**TASK DESCRIPTION**
Print every line below without adding or leaving out a single word.

**DATA FOR THIS TASK**
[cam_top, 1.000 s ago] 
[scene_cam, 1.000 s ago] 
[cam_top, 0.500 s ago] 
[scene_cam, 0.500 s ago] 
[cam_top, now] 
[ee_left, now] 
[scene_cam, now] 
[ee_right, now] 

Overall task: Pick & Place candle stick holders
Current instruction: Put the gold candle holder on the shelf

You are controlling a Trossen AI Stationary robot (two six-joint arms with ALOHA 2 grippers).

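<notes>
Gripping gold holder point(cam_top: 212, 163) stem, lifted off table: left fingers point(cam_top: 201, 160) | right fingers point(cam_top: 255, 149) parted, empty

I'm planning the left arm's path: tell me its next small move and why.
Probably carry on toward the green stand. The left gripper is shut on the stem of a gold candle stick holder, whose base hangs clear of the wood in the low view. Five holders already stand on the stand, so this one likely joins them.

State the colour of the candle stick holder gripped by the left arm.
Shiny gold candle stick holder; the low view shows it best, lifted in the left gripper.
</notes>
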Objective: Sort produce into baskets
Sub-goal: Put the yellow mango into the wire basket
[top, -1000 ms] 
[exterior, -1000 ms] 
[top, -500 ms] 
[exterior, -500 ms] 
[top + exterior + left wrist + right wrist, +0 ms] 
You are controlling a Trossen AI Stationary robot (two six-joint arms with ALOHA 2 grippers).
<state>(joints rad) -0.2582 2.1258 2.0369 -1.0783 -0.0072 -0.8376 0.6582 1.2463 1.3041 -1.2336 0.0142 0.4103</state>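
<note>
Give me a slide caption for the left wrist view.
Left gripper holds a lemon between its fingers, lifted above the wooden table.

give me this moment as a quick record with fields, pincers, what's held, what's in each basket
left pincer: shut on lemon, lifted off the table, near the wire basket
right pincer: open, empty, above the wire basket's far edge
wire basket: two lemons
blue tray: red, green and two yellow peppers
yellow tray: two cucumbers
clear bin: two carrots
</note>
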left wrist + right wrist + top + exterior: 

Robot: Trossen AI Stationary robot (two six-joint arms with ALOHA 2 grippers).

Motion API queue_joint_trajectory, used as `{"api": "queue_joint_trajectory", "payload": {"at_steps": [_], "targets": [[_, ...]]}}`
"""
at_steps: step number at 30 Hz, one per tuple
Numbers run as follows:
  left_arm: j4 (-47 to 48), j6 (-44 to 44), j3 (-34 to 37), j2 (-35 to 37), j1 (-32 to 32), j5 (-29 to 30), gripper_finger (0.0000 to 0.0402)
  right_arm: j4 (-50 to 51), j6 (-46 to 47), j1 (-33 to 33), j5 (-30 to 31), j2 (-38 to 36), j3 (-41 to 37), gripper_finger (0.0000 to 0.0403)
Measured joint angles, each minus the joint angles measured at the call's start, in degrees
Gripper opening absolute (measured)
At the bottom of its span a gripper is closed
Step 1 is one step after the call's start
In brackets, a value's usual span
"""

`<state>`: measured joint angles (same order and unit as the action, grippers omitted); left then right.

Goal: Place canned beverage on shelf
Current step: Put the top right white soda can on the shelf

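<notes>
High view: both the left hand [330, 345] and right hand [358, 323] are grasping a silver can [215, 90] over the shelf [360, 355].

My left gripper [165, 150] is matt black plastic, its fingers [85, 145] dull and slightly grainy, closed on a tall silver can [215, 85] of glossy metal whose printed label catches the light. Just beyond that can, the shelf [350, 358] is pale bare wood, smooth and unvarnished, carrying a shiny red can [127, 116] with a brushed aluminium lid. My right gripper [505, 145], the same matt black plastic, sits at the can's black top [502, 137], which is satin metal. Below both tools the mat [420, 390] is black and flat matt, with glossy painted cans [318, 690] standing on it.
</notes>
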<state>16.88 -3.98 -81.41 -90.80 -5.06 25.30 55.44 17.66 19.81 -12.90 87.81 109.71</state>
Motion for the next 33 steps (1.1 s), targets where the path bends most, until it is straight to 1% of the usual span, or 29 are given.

**RESPONSE BELOW**
[cam_top, 1.000 s ago] 
[scene_cam, 1.000 s ago] 
[cam_top, 0.500 s ago] 
[scene_cam, 0.500 s ago] 
[cam_top, now] 
[ee_left, now] 
[scene_cam, now] 
[ee_right, now] 

Overall task: Pick & Place candle stick holders
Current instruction: Put the gold candle holder on the shelf

You are controlling a Trossen AI Stationary robot (two six-joint arms with ALOHA 2 grippers).

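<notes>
Gripping gold holder point(cam_top: 212, 163) stem, lifted off table: left fingers point(cam_top: 201, 160) | right fingers point(cam_top: 255, 149) parted, empty

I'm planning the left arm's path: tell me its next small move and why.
Probably carry on toward the green stand. The left gripper is shut on the stem of a gold candle stick holder, whose base hangs clear of the wood in the low view. Five holders already stand on the stand, so this one likely joins them.

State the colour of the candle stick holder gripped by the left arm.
Shiny gold candle stick holder; the low view shows it best, lifted in the left gripper.
</notes>
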Objective: Sort produce into baskets
Sub-goal: Put the yellow mango into the wire basket
[top, -1000 ms] 
[exterior, -1000 ms] 
[top, -500 ms] 
[exterior, -500 ms] 
[top + exterior + left wrist + right wrist, +0 ms] 
You are controlling a Trossen AI Stationary robot (two six-joint arms with ALOHA 2 grippers).
<state>(joints rad) -0.2582 2.1258 2.0369 -1.0783 -0.0072 -0.8376 0.6582 1.2463 1.3041 -1.2336 0.0142 0.4103</state>
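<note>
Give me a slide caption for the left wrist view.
Left gripper holds a lemon between its fingers, lifted above the wooden table.

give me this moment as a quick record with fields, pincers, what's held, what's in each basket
left pincer: shut on lemon, lifted off the table, near the wire basket
right pincer: open, empty, above the wire basket's far edge
wire basket: two lemons
blue tray: red, green and two yellow peppers
yellow tray: two cucumbers
clear bin: two carrots
</note>
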left wrist + right wrist + top + exterior: 

Robot: Trossen AI Stationary robot (two six-joint arms with ALOHA 2 grippers).

Motion API queue_joint_trajectory, used as `{"api": "queue_joint_trajectory", "payload": {"at_steps": [_], "targets": [[_, ...]]}}`
"""
at_steps: step number at 30 Hz, one per tuple
Numbers run as follows:
  left_arm: j4 (-47 to 48), j6 (-44 to 44), j3 (-34 to 37), j2 (-35 to 37), j1 (-32 to 32), j5 (-29 to 30), gripper_finger (0.0000 to 0.0402)
  right_arm: j4 (-50 to 51), j6 (-46 to 47), j1 (-33 to 33), j5 (-30 to 31), j2 (-38 to 36), j3 (-41 to 37), gripper_finger (0.0000 to 0.0403)
Measured joint angles, each minus the joint angles measured at the call's start, in degrees
Gripper opening absolute (measured)
At the bottom of its span a gripper is closed
Step 1 is one step after the call's start
In brackets, a value's usual span
"""

`<state>`: measured joint angles (same order and unit as the action, grippers omitted); left then right.

Goal: Place canned beverage on shelf
Current step: Put the top right white soda can on the shelf

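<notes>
High view: both the left hand [330, 345] and right hand [358, 323] are grasping a silver can [215, 90] over the shelf [360, 355].

My left gripper [165, 150] is matt black plastic, its fingers [85, 145] dull and slightly grainy, closed on a tall silver can [215, 85] of glossy metal whose printed label catches the light. Just beyond that can, the shelf [350, 358] is pale bare wood, smooth and unvarnished, carrying a shiny red can [127, 116] with a brushed aluminium lid. My right gripper [505, 145], the same matt black plastic, sits at the can's black top [502, 137], which is satin metal. Below both tools the mat [420, 390] is black and flat matt, with glossy painted cans [318, 690] standing on it.
</notes>
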<state>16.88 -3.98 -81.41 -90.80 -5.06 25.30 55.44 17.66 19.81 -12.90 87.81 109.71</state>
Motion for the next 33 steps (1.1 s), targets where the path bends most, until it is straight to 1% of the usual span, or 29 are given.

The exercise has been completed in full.